GIVEN DATA:
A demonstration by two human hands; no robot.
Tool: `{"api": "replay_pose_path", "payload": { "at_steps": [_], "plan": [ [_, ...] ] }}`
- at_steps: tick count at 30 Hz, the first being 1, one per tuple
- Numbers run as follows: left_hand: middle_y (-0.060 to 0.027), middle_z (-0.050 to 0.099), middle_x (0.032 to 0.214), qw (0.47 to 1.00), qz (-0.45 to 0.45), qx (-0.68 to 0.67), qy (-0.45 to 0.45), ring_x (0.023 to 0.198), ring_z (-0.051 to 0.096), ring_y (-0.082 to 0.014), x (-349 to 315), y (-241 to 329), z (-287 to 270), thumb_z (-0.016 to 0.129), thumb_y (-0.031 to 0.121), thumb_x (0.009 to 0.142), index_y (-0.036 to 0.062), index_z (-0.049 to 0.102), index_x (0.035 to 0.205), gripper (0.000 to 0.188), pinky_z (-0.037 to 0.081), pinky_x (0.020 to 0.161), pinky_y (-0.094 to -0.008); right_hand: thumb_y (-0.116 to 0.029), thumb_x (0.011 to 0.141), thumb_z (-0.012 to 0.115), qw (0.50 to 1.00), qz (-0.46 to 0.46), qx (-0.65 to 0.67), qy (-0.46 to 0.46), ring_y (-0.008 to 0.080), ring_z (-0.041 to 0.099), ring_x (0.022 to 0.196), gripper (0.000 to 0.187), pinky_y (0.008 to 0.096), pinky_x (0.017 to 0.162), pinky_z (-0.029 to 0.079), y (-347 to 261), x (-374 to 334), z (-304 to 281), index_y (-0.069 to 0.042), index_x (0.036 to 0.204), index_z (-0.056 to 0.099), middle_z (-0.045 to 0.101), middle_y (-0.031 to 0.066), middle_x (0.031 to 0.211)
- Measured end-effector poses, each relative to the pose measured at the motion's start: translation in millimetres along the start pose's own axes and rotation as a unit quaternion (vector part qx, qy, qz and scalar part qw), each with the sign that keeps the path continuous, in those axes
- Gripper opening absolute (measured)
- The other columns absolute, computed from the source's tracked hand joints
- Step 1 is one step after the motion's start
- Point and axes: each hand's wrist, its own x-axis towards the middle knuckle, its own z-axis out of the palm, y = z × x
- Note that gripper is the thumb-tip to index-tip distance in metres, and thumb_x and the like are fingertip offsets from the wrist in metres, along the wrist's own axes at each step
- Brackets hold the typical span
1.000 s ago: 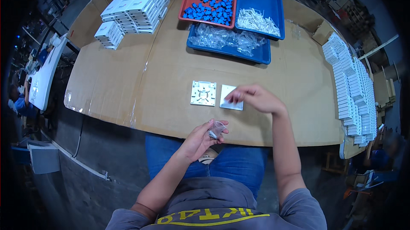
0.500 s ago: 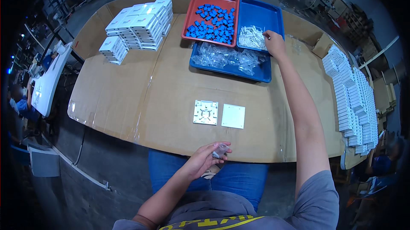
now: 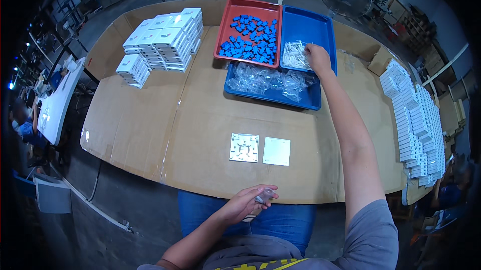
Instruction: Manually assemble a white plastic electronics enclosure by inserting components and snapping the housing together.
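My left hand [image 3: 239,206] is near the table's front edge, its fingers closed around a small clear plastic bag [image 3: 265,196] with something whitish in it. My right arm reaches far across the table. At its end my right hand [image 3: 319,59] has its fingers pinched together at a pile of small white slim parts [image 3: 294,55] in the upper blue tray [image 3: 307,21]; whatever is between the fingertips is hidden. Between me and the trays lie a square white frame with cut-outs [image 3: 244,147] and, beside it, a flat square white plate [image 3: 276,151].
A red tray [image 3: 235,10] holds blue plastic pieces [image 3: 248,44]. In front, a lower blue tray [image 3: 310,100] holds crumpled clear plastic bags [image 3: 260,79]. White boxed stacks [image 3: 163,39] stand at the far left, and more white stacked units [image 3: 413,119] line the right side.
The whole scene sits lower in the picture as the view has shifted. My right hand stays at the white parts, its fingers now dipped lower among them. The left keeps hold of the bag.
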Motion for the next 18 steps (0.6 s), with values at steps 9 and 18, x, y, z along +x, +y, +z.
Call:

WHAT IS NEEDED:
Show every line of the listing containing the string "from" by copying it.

YOUR RESPONSE:
- The other columns absolute, computed from the source's tracked hand joints
- Note that gripper is the thumb-tip to index-tip distance in metres, and thumb_x and the like are fingertip offsets from the wrist in metres, along the wrist's own axes at each step

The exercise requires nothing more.